>>>>
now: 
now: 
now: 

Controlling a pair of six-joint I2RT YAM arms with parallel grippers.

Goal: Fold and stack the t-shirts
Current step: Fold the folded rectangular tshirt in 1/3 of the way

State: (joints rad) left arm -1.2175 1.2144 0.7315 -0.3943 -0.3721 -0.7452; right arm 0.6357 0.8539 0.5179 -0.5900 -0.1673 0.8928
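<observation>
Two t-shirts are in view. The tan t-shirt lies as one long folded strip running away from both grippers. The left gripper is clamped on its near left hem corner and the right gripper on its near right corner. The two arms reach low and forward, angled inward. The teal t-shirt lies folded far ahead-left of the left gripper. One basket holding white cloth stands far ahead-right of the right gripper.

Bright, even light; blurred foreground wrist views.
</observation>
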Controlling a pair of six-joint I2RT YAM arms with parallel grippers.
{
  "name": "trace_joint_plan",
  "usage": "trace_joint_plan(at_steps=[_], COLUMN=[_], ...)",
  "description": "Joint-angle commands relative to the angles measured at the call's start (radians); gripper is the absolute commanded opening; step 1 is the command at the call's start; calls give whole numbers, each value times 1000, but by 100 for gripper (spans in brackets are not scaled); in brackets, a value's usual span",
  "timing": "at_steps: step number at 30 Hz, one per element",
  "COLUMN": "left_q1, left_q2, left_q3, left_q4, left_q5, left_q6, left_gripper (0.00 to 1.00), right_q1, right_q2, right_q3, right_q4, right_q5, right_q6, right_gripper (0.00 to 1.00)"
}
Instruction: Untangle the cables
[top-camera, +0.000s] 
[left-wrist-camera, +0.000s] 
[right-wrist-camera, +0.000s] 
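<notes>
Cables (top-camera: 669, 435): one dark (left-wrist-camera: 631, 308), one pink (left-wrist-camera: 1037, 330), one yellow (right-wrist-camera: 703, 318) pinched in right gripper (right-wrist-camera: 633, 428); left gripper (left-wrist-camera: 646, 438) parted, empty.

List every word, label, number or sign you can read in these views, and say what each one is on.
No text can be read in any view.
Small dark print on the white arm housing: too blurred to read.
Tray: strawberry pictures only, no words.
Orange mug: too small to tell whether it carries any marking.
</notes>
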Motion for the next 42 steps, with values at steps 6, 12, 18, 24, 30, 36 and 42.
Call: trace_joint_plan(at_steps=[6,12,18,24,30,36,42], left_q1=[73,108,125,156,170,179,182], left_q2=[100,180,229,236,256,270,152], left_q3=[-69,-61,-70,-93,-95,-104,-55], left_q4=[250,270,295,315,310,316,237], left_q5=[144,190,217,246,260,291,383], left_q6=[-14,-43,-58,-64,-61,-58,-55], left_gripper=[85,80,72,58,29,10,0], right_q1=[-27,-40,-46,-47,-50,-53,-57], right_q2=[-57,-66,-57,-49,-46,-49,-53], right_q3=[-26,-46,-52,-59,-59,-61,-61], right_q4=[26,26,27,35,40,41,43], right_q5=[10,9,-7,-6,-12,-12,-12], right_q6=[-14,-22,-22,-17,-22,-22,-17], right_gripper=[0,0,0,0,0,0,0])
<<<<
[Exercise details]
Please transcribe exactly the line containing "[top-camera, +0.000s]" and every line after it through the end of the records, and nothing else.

[Task output]
[top-camera, +0.000s] 
[left-wrist-camera, +0.000s] 
[right-wrist-camera, +0.000s] 
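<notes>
Cables (top-camera: 669, 435): one dark (left-wrist-camera: 631, 308), one pink (left-wrist-camera: 1037, 330), one yellow (right-wrist-camera: 703, 318) pinched in right gripper (right-wrist-camera: 633, 428); left gripper (left-wrist-camera: 646, 438) parted, empty.

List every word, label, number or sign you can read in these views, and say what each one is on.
No text can be read in any view.
Small dark print on the white arm housing: too blurred to read.
Tray: strawberry pictures only, no words.
Orange mug: too small to tell whether it carries any marking.
</notes>
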Motion for the next 42 steps, with values at steps 6, 12, 18, 24, 30, 36 and 42.
Call: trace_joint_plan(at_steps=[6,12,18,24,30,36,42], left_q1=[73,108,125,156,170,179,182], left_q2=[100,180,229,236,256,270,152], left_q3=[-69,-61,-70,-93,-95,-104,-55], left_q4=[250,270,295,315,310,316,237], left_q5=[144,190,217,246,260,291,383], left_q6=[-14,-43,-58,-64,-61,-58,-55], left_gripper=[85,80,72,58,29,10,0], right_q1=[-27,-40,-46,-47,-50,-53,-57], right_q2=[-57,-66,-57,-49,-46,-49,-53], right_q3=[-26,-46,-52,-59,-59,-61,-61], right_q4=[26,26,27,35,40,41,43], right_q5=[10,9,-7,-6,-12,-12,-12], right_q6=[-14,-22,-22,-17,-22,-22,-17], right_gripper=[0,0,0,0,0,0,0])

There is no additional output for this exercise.